> [PROMPT] What lines below contain the string "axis"? List them all.

▬▬▬▬▬▬▬▬▬▬

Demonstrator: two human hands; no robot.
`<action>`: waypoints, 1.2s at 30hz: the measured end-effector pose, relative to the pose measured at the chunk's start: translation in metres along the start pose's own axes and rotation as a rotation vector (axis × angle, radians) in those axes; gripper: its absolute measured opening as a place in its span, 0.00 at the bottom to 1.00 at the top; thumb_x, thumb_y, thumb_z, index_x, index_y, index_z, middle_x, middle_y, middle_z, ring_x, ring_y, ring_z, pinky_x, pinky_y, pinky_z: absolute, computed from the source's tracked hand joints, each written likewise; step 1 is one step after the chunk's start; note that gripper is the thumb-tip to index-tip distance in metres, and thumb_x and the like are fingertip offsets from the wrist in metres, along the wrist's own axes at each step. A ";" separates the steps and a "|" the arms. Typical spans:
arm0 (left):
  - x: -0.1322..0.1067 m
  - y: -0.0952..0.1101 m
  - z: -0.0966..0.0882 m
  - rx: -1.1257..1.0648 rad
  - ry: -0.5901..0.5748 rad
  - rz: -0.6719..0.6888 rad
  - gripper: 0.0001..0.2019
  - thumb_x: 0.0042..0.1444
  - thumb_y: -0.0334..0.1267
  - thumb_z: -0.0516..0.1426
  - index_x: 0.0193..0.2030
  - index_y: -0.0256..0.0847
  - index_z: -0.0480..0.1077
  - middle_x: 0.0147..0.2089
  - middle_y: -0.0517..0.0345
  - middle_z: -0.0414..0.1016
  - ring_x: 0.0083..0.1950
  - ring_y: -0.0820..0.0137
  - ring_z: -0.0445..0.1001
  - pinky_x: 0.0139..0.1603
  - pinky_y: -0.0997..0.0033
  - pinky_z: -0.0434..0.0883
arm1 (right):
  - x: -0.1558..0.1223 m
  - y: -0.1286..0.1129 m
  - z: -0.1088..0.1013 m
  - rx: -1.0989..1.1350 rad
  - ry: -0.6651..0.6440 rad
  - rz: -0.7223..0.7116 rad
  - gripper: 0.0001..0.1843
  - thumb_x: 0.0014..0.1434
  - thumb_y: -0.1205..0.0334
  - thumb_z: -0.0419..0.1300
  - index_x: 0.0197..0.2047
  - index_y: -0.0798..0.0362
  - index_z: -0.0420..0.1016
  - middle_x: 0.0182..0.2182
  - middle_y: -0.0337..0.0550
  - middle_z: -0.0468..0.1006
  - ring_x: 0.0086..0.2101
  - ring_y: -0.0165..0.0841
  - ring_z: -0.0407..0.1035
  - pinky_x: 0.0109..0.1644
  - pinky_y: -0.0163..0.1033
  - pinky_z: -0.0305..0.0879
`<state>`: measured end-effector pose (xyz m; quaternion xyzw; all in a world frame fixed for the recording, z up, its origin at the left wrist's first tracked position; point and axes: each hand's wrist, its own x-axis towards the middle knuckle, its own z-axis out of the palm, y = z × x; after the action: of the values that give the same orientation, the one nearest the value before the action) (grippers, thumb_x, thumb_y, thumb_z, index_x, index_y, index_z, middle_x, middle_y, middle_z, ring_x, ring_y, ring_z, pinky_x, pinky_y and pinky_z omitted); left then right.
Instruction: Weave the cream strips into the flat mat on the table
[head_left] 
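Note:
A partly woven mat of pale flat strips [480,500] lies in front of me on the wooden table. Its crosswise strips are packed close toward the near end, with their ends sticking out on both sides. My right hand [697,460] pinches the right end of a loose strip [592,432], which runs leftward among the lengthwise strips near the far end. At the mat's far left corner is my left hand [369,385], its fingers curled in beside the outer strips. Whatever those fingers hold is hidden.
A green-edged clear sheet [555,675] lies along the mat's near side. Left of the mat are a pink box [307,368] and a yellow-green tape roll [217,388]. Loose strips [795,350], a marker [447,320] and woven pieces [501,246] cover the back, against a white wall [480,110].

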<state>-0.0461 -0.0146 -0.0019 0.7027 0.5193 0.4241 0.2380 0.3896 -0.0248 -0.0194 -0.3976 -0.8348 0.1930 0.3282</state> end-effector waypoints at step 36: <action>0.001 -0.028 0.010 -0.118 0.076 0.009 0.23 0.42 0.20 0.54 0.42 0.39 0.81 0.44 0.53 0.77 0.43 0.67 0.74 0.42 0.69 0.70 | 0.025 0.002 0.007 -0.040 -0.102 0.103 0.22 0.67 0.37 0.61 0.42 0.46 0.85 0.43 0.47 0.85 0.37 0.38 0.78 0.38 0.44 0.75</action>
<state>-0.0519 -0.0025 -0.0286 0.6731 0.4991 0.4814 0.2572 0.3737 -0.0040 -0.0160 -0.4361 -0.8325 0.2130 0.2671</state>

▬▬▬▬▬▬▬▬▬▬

> [TASK SOLUTION]
`<action>`: waypoints, 1.2s at 30hz: the measured end-effector pose, relative to the pose measured at the chunk's start: translation in metres along the start pose's own axes and rotation as a rotation vector (axis × angle, radians) in those axes; gripper: its absolute measured opening as a place in its span, 0.00 at the bottom to 1.00 at the top; thumb_x, thumb_y, thumb_z, index_x, index_y, index_z, middle_x, middle_y, middle_z, ring_x, ring_y, ring_z, pinky_x, pinky_y, pinky_z: absolute, computed from the source's tracked hand joints, each written likewise; step 1 is one step after the chunk's start; note that gripper is the thumb-tip to index-tip distance in metres, and thumb_x and the like are fingertip offsets from the wrist in metres, along the wrist's own axes at each step. A ";" separates the steps and a "|" the arms. Typical spans:
`<state>`: measured end-effector pose (xyz m; quaternion xyzw; all in a world frame fixed for the recording, z up, its origin at the left wrist's first tracked position; point and axes: each hand's wrist, its own x-axis towards the middle knuckle, its own z-axis out of the palm, y = z × x; after the action: of the values that give the same orientation, the one nearest the value before the action) (grippers, thumb_x, thumb_y, thumb_z, index_x, index_y, index_z, middle_x, middle_y, middle_z, ring_x, ring_y, ring_z, pinky_x, pinky_y and pinky_z omitted); left then right.

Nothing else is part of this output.